For most of the country, summer season also means construction season, which impacts everything from your morning commute to your vacation plans. For landlords and their retail tenants, construction season also means center upgrades and relocations. While construction-related relocations may be temporary, coordinating the details of the move may feel like a full-time job. Whether you are the landlord or the tenant, a well thought out relocation clause can help set the groundwork for a more streamlined process and alleviate much of the uncertainty involved in the process.

Landlords often seek to maximize occupancy flexibility by requesting broad relocation clauses in their retail leases, while tenants often seek certainty through the deletion of these provisions. One of the best ways to reach a middle ground is to negotiate defined purposes for which relocation would be a suitable option and the construction or redevelopment of the center is a common restriction used in the relocation clauses of retail leases. In negotiating these provisions, it is important to drill down into the details of what level of construction or development is required to trigger the clause (i.e. is relocation only suitable in the case of substantial redevelopment and, if so, what does substantial mean) and what proof is required to show that this threshold has been met (ex. permit applications, construction plans, proposed timelines).
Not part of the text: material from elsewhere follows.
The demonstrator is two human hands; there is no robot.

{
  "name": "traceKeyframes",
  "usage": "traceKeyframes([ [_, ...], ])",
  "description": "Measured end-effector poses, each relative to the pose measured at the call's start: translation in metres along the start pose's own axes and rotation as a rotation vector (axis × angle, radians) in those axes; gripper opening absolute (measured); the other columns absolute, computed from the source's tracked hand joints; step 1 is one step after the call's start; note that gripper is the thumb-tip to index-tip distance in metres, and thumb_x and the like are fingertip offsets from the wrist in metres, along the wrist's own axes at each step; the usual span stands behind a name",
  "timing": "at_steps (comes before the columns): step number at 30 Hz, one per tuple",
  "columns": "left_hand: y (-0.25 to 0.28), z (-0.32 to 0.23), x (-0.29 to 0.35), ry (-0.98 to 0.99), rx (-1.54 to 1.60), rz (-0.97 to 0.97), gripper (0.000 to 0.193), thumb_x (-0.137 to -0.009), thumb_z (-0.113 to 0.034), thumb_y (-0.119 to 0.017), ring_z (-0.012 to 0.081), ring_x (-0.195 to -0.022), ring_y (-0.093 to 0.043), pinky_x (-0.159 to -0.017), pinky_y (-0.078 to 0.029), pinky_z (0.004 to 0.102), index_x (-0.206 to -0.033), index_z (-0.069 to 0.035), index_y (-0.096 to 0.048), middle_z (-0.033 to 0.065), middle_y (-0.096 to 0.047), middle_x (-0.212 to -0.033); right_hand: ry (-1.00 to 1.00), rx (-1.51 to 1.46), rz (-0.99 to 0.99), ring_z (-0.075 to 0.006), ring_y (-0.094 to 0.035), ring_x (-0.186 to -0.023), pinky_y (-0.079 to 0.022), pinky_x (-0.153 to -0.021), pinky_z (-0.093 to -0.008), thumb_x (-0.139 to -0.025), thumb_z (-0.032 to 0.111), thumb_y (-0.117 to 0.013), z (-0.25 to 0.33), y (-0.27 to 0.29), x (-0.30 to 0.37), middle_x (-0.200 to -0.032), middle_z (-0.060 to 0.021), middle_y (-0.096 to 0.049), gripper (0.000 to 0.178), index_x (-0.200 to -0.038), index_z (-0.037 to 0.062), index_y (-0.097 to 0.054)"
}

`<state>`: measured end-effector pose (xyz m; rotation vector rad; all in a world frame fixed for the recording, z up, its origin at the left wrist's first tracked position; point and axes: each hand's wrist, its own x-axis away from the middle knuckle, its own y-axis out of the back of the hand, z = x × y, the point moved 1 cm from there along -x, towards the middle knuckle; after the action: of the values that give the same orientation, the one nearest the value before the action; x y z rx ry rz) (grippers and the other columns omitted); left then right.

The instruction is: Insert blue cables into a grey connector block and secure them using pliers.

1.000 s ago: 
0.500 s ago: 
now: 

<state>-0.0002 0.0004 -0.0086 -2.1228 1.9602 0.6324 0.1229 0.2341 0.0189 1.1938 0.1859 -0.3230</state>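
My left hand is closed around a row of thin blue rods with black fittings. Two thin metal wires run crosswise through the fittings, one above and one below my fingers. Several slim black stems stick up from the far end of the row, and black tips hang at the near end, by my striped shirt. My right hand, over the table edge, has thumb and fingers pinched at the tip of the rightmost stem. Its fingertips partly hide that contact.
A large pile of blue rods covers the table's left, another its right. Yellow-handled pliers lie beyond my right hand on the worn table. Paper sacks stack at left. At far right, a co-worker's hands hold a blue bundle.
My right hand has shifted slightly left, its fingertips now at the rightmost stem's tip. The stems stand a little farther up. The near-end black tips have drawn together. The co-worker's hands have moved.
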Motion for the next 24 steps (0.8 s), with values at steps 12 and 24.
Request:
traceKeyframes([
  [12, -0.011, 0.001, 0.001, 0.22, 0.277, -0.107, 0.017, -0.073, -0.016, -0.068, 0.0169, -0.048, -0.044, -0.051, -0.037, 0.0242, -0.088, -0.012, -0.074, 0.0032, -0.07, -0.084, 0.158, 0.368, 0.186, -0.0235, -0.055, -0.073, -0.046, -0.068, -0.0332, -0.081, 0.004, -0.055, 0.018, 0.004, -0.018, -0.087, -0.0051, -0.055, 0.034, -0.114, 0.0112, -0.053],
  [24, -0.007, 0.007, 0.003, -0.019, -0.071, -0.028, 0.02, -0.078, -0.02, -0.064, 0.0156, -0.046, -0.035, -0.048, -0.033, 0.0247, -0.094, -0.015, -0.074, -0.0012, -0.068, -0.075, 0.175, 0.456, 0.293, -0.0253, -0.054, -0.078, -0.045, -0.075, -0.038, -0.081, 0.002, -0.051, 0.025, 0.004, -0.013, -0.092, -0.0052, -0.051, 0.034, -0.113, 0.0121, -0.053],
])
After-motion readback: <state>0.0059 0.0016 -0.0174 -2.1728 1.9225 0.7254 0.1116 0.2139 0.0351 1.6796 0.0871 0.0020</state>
In addition to defining a triggering event, defining the time period during which the relocation right can be exercised can also help the parties find a middle ground. For example, if the landlord does not have plans for construction or redevelopment at the time the lease is being negotiated, but is merely hoping to retain flexibility for the future, stating that the relocation right does not take effect until after a specific number of years can make this provision more palatable to a tenant who is concerned about their business being upended shortly after the lease begins. Including certain black out months is also a common middle ground for tenants who don't want to be shut down during their busy seasons.

Requiring sufficient notice periods prior to the exercise of such rights is also a great way to ensure that both parties have the time they need to plan. Considering the long lead time for most construction and redevelopment projects, it is often possible for landlords to provide several months' notice without slowing down their project and these lead times help tenants as well.

Tenants negotiating relocation clauses will often want to include parameters for the type of space to which the tenant can be moved and frequently request the addition of approval rights over the suitability of the space. Whether a landlord can grant these rights often depends on the type of center, uniqueness of the retail spaces and the tenant mix.

Other specifics that should be addressed include signage provisions (how will tenant's new space be identified and will the old signage be removed/covered up to avoid confusion), storage (if the temporary space is smaller than tenant's regular location), and the installation of any necessary improvements in the temporary space. Of course, no good relocation provision would be complete without addressing cost. It is imperative to outline who will be responsible for the costs associated with the relocation and the move back to the original space once construction is complete and what rent will be paid by tenant during such periods.

No matter what the season, a well-negotiated relocation clause can help create balance between a landlord's need for flexibility and a tenant's need for predictability.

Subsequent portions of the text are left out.